REQUIRED WORK –
Return, from the material below, each line in which "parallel" occurs.

RECORD SET –
*** Block opens ***

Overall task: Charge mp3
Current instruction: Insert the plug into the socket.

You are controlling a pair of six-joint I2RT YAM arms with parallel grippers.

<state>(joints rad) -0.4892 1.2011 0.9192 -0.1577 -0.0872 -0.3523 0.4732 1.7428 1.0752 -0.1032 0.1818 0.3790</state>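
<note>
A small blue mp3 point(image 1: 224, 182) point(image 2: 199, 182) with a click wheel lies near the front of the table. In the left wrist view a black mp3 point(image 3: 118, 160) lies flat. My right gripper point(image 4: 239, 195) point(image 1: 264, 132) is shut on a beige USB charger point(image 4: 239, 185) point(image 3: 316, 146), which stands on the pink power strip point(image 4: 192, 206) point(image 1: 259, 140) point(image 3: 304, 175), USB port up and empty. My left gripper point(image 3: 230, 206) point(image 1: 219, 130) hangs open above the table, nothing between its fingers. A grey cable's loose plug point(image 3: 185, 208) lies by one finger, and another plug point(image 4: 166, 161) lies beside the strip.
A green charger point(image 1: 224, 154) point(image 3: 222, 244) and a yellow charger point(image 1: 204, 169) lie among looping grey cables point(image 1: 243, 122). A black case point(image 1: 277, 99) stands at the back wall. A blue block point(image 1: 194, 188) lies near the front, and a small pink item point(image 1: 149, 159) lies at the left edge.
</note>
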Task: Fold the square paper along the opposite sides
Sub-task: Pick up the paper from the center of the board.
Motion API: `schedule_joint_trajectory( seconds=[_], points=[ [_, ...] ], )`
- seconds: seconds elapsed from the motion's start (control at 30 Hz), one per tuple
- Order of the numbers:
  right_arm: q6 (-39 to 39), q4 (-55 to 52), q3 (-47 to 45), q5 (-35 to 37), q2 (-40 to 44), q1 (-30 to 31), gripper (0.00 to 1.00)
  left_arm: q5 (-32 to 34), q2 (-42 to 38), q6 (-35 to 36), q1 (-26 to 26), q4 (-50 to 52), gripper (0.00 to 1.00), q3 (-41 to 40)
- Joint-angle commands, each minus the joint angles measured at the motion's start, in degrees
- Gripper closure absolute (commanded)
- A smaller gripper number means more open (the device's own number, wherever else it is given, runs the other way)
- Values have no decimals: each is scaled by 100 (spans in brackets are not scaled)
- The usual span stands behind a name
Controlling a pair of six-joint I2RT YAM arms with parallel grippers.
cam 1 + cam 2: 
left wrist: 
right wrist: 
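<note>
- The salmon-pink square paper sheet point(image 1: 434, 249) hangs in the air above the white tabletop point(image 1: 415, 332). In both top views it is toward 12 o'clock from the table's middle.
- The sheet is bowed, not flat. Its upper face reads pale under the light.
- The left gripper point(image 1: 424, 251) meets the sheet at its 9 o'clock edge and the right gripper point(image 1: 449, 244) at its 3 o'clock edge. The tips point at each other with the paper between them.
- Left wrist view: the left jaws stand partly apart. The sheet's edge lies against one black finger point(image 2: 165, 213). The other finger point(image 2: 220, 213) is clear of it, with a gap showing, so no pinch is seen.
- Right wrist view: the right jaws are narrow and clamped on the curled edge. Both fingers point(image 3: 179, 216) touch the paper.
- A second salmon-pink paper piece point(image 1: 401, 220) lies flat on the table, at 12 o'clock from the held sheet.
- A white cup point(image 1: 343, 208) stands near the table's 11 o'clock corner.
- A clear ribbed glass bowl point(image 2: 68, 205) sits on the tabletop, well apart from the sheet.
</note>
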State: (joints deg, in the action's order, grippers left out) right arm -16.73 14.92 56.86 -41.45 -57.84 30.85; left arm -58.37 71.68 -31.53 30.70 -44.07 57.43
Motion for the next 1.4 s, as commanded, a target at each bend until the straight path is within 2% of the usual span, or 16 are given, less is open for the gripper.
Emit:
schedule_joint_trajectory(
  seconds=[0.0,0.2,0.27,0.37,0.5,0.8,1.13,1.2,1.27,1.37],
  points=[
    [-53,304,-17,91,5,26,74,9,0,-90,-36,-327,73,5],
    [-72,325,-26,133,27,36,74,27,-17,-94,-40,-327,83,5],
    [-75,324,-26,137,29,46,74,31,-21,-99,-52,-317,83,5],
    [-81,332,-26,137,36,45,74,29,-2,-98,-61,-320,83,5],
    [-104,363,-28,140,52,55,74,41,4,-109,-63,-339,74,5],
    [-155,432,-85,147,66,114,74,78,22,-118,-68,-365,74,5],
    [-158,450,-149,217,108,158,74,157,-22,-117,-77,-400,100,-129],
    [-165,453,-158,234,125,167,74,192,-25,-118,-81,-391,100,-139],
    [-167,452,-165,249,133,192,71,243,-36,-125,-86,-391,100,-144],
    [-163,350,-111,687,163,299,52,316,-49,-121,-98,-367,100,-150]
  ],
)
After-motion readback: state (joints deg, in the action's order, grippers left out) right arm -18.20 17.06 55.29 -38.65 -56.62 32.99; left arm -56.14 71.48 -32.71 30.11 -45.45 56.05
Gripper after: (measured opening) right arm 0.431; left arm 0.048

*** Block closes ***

RESPONSE FOR THIS EXERCISE –
You are controlling a pair of six-joint I2RT YAM arms with parallel grippers.
Controlling a pair of six-joint I2RT YAM arms with parallel grippers.

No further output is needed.